Unlike dishonorable or bad conduct discharges, which can be issued only after a member of the military has been found guilty in a court-martial, other than honorable discharges can occur when the service member lands in trouble with civilian courts.

The petty officer first class was found guilty on 13 of 15 counts at the conclusion of his trial in October. He was portrayed as the leader of a ring that sold unlawful firearms.

Prosecutors said Bickle brought more than 70 machine guns and other weapons into the United States from Iraq, where he was twice deployed.

An informant tipped off agents with the Bureau of Alcohol, Tobacco, Firearms and Explosives, who posed as gun buyers in an undercover operation that began in 2010.
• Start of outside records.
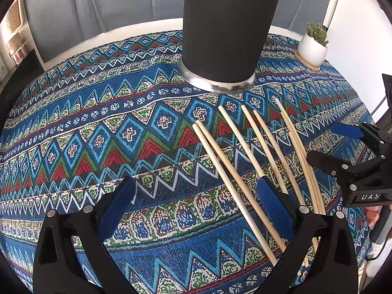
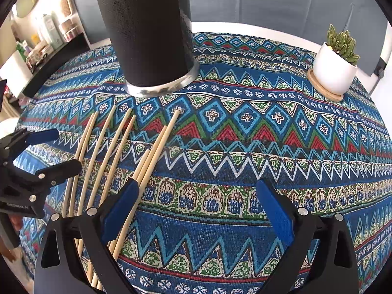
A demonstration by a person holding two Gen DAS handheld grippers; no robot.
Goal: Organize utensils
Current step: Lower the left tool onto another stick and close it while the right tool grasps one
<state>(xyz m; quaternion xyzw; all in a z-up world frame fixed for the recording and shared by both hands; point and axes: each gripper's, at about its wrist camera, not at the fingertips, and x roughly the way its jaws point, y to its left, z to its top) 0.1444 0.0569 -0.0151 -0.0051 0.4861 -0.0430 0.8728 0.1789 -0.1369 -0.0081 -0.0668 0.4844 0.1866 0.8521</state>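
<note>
Several wooden chopsticks (image 1: 247,147) lie loose on the patterned tablecloth, fanned toward a tall black cylinder holder (image 1: 227,27) with a metal base. In the right wrist view the chopsticks (image 2: 110,152) lie at the left and the holder (image 2: 149,31) stands behind them. My left gripper (image 1: 198,208) is open and empty above the cloth, its right finger over the chopsticks. My right gripper (image 2: 196,210) is open and empty, its left finger over the chopsticks. Each gripper shows in the other view: the right one (image 1: 325,144) and the left one (image 2: 66,147), both open.
A small cactus in a white pot (image 2: 335,68) stands on a wooden coaster at the back right of the round table (image 1: 117,33); it also shows in the left wrist view (image 1: 313,46). A shelf with bottles (image 2: 49,34) is off to the left.
</note>
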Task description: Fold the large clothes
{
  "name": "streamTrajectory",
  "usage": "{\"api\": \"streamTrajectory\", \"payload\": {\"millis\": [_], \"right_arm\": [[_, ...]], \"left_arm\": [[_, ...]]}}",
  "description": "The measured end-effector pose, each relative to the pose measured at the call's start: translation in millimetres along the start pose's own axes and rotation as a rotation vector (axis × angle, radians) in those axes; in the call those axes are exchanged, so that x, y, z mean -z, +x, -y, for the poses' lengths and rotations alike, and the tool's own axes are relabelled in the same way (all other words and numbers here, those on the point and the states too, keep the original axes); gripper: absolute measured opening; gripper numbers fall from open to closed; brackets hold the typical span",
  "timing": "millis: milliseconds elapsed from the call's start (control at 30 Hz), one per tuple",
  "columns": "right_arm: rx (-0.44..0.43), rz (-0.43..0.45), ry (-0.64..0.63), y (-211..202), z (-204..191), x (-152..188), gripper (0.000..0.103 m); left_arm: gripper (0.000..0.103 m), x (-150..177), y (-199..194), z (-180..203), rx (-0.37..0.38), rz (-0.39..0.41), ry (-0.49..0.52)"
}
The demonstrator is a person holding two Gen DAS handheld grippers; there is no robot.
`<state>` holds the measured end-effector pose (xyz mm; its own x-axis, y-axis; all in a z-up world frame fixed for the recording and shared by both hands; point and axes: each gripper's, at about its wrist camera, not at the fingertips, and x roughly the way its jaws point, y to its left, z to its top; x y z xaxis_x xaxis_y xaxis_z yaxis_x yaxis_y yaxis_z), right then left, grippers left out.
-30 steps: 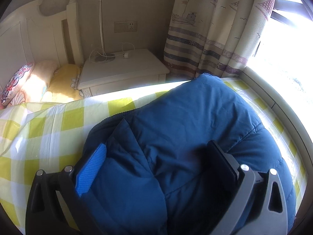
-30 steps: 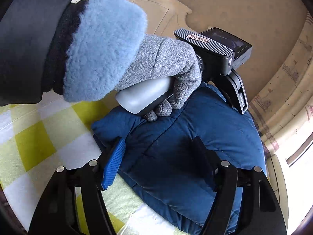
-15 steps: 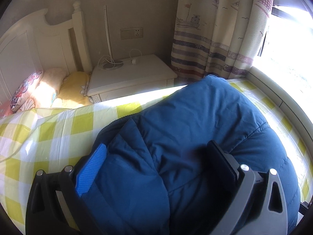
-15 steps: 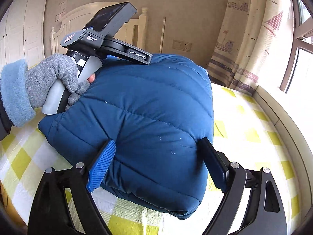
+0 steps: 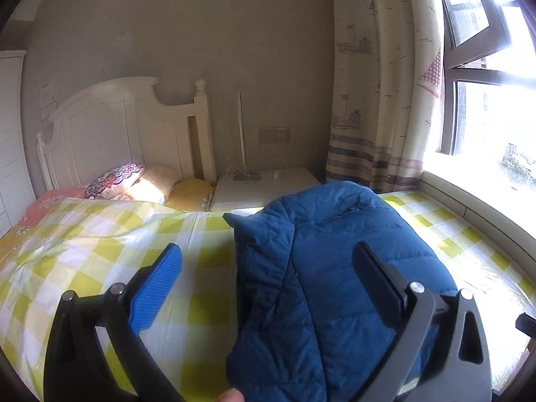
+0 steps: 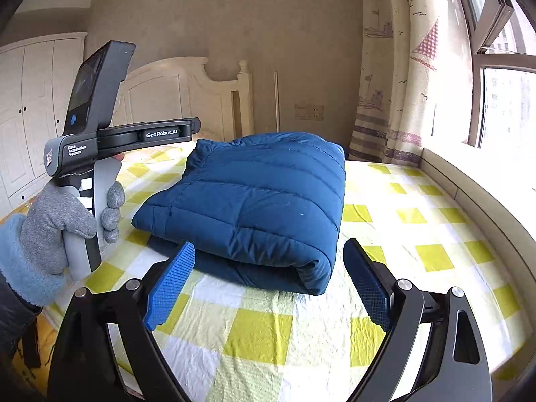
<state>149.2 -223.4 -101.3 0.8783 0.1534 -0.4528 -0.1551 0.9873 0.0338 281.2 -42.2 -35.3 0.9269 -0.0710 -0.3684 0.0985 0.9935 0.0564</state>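
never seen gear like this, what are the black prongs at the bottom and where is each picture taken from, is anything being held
There is no robot here. A person holds a hand-held claw in each hand, and each claw carries a wide-angle camera looking forward along its two fingers. The black prongs with blue pads at the bottom of each picture are those fingers.

One picture is from the left claw, the other from the right claw. In the right view you also see the left tool itself, gripped by a gloved hand.

On the bed, on a yellow checked sheet, lies a folded blue jacket. Behind are a headboard, pillows, a nightstand, a curtain and a window.

Nothing is held. Both claws are open; the right one's jaws have just been opening, with nothing between them.
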Motion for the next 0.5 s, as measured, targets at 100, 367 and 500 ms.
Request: {"api": "streamTrajectory", "payload": {"millis": [100,367,500], "right_arm": [[0.023,0.024,0.015,-21.5,-3.5,18.2,0.087],[0.037,0.119,0.066,-67.5,-3.7,37.6,0.087],[0.051,0.124,0.050,-78.0,-8.7,42.8,0.087]], "left_arm": [[0.101,38.1,-52.2,6.7,-0.059,0.041,0.022],[0.101,98.0,-132.8,28.5,-0.002,0.028,0.064],[0.101,108.8,-152.4,29.5,-0.010,0.034,0.055]]}}
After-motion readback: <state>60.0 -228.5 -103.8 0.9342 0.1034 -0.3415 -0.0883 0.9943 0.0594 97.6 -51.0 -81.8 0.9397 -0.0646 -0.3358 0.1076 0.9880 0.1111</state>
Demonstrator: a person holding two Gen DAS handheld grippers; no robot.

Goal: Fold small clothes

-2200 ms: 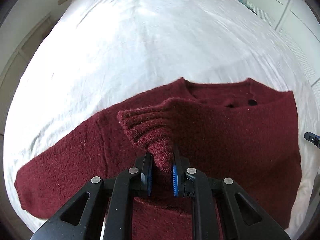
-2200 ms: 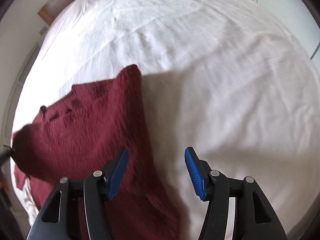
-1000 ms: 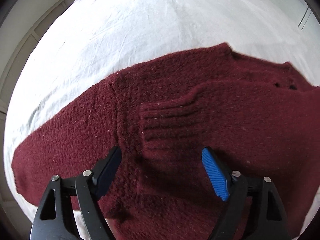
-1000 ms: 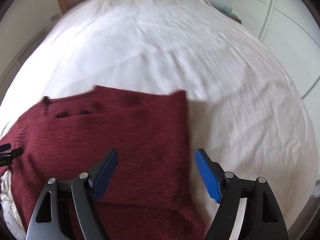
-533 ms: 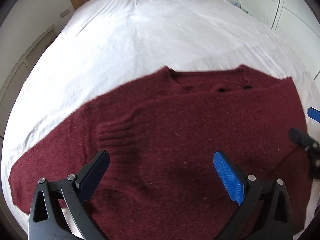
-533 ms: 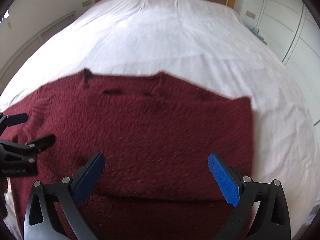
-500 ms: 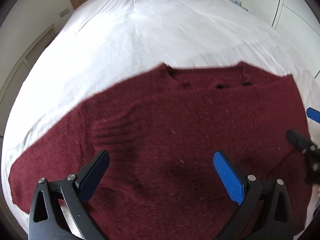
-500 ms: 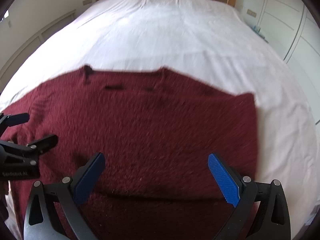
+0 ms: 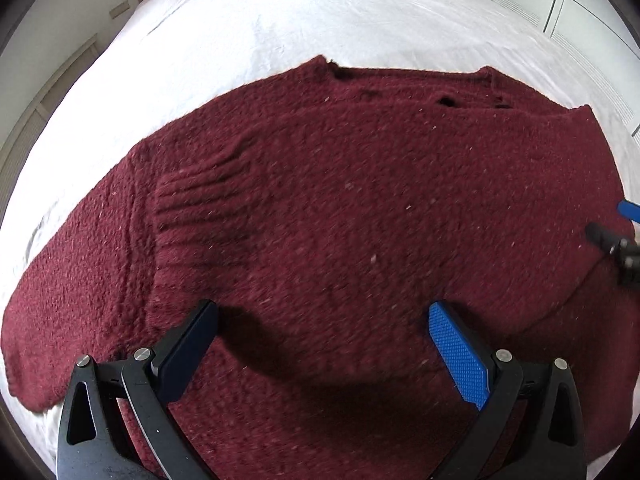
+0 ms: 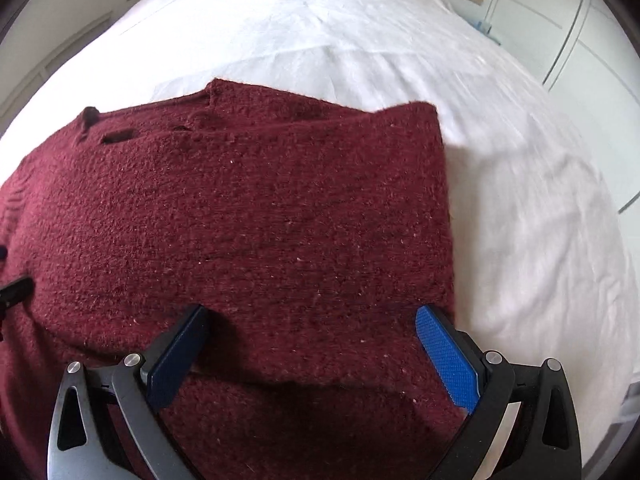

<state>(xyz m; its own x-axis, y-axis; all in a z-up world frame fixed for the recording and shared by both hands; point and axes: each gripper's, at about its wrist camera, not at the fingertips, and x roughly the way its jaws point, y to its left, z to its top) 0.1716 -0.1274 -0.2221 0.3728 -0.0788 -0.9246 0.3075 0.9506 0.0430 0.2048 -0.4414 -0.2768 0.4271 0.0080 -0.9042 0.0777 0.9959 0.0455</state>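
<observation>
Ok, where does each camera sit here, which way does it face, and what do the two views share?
Left wrist: on the left gripper, looking steeply down at the sweater and its folded-in cuff; own open fingers show, right gripper at the edge.
Right wrist: on the right gripper, facing down at the sweater's right edge and the bed; own open fingers show.
Shared: sweater, bed.

The sweater lies across the lower frame on the bed, collar toward the top. One sleeve is folded over its middle left; another stretches to lower left.
</observation>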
Lt. Cmdr. Frank Magallon in an email told the Review-Journal that Bickle’s discharge means the decorated sailor is ineligible to receive Veterans Affairs benefits, payment for accrued leave, separation pay, GI Bill benefits and commissary and Navy Exchange privileges.

And Bickle is banned from wearing his uniform at weddings or official events.

Bickle’s attorney, Jim Pokorny, told the Review-Journal that Bickle was ordered to surrender to the U.S. Marshals Service office Tuesday morning. His sentencing is scheduled for Feb. 3.

Pokorny earlier said that Bickle faces significant time in prison and that he plans to appeal the conviction.